**WHAT IS BEING ASKED:**
Go to the line below containing "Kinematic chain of" and print exactly from there through the line containing "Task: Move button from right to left", both included. Print nothing else.

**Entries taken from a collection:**
++++++++++

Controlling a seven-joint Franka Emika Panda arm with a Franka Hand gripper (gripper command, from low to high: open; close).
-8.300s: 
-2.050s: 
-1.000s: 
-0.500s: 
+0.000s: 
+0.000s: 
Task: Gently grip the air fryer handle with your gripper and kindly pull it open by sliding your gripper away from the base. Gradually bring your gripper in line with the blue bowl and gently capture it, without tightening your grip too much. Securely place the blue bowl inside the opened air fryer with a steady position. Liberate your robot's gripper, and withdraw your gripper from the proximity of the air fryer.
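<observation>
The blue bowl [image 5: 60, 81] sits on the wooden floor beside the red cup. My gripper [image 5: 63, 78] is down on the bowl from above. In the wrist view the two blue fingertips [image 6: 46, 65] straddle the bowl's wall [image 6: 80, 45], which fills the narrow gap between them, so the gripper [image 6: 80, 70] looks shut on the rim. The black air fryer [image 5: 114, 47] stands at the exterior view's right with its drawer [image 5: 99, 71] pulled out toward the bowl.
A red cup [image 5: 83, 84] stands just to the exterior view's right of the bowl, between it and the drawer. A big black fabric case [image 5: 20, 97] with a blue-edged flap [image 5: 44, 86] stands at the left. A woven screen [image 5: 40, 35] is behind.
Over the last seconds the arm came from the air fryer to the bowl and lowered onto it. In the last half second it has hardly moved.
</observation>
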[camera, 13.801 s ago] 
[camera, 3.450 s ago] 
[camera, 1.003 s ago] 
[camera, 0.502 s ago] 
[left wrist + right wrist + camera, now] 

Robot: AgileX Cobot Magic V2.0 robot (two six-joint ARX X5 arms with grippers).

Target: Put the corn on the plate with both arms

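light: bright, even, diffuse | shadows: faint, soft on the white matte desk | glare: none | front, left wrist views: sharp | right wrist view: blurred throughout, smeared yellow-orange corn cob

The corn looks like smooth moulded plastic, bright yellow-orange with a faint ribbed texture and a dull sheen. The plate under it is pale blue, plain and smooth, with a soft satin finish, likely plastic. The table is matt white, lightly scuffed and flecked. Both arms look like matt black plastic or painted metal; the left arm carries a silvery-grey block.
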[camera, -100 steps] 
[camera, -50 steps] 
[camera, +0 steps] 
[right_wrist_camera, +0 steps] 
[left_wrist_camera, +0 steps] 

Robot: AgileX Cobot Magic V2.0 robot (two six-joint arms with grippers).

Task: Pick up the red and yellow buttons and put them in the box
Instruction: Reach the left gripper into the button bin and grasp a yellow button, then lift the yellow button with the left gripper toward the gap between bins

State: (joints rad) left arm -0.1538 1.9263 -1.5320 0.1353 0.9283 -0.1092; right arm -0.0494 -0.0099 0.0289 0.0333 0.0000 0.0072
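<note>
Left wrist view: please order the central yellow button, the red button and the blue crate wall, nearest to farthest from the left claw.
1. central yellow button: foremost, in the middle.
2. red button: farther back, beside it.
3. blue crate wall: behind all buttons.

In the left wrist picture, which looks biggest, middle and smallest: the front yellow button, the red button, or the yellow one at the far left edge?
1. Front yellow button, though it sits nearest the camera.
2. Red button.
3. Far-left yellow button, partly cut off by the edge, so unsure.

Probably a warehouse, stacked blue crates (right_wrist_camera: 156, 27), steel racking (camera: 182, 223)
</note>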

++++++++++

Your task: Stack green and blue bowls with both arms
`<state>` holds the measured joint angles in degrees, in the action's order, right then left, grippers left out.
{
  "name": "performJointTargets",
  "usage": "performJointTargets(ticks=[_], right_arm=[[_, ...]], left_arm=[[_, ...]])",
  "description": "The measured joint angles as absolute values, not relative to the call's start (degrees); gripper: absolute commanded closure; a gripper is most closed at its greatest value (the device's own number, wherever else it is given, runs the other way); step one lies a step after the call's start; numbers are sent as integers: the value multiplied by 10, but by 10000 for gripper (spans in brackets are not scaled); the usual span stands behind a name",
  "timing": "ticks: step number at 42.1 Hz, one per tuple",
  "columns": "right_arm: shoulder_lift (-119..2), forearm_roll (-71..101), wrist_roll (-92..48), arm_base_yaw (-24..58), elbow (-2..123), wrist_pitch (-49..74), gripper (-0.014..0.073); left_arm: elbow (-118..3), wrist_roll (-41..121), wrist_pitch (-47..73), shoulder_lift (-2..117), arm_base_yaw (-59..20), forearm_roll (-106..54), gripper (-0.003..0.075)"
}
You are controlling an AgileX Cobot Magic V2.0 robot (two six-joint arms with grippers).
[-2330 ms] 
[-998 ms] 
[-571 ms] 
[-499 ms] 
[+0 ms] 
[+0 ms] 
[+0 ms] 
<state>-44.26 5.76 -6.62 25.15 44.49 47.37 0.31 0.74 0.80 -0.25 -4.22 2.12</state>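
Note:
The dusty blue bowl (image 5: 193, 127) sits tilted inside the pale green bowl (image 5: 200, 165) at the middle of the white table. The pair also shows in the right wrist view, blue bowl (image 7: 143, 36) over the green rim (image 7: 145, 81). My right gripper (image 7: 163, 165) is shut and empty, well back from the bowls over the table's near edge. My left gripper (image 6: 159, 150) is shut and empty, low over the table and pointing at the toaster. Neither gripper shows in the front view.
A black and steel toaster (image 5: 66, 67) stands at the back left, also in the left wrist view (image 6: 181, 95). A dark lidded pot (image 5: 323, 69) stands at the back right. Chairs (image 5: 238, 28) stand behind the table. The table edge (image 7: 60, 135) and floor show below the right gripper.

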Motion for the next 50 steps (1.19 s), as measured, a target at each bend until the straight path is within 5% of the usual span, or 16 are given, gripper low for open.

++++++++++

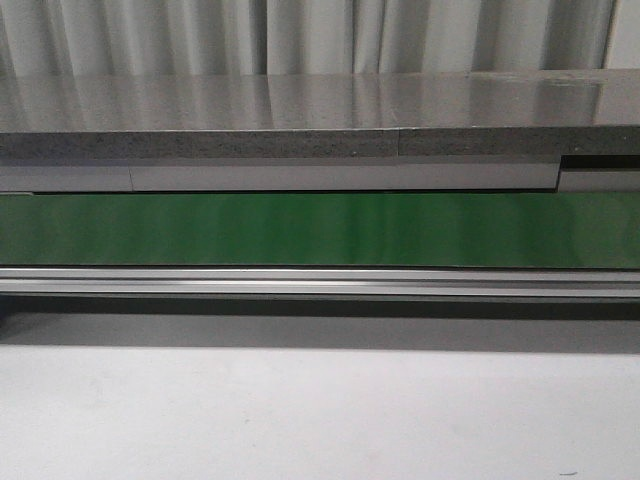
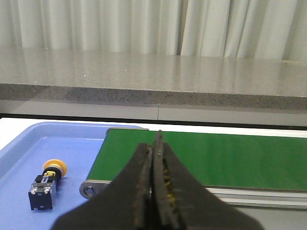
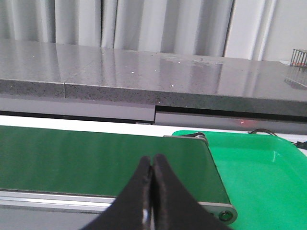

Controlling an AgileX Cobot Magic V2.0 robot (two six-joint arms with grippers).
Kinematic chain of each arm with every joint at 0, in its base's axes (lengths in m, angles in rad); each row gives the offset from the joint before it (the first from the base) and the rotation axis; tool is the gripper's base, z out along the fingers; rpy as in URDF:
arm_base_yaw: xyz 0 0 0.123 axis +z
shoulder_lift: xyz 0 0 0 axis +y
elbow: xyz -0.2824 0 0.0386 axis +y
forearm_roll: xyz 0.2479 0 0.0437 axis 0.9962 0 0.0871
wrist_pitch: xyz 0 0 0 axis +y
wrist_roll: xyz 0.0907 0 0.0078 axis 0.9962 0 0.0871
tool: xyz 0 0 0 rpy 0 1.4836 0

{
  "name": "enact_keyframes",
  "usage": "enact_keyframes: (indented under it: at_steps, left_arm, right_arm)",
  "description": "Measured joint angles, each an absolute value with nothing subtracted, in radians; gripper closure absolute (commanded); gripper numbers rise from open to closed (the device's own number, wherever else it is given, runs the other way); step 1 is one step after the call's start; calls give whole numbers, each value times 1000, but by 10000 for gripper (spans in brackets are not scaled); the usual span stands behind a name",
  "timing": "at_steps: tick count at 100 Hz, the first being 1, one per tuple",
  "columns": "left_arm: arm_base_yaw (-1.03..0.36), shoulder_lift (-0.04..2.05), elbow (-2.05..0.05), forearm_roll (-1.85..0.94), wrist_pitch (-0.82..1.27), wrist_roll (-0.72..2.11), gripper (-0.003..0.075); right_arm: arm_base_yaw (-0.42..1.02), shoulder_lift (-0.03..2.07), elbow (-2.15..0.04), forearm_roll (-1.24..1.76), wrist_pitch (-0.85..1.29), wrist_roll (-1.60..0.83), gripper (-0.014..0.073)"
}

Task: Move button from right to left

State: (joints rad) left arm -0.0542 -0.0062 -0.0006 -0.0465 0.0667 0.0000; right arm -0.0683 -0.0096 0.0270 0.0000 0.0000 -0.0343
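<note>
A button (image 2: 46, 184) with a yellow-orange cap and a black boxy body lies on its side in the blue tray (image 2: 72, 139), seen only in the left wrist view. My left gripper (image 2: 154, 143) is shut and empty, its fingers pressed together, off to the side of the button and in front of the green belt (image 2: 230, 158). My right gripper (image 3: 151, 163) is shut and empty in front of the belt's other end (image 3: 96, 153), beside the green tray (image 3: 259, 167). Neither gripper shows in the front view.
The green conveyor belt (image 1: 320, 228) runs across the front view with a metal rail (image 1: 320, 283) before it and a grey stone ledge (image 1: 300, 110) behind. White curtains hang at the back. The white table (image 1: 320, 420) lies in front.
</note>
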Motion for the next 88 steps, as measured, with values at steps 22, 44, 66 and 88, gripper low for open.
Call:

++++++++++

**WRITTEN ANSWER:**
Kinematic chain of each arm with every joint at 0, in its base's axes (lengths in m, angles in rad); each row gives the offset from the joint before it (the first from the base) and the rotation axis; tool is the gripper's base, z out along the fingers; rpy as in URDF:
arm_base_yaw: xyz 0 0 0.123 axis +z
shoulder_lift: xyz 0 0 0 axis +y
elbow: xyz -0.2824 0 0.0386 axis +y
forearm_roll: xyz 0.2479 0 0.0437 axis 0.9962 0 0.0871
wrist_pitch: xyz 0 0 0 axis +y
wrist_roll: xyz 0.0907 0 0.0078 axis 0.9962 0 0.0871
tool: xyz 0 0 0 rpy 0 1.4836 0

{
  "name": "enact_keyframes",
  "usage": "enact_keyframes: (indented under it: at_steps, left_arm, right_arm)",
  "description": "Measured joint angles, each an absolute value with nothing subtracted, in radians; gripper closure absolute (commanded); gripper numbers rise from open to closed (the device's own number, wherever else it is given, runs the other way); step 1 is one step after the call's start; calls give whole numbers, each value times 1000, but by 10000 for gripper (spans in brackets are not scaled); the usual span stands behind a name",
  "timing": "at_steps: tick count at 100 Hz, the first being 1, one per tuple",
  "columns": "left_arm: arm_base_yaw (-1.03..0.36), shoulder_lift (-0.04..2.05), elbow (-2.05..0.05), forearm_roll (-1.85..0.94), wrist_pitch (-0.82..1.27), wrist_roll (-0.72..2.11), gripper (-0.003..0.075); right_arm: arm_base_yaw (-0.42..1.02), shoulder_lift (-0.03..2.07), elbow (-2.15..0.04), forearm_roll (-1.24..1.76), wrist_pitch (-0.85..1.29), wrist_roll (-1.60..0.83), gripper (-0.014..0.073)"
}

Task: Move button from right to left

Nothing further is required of the output.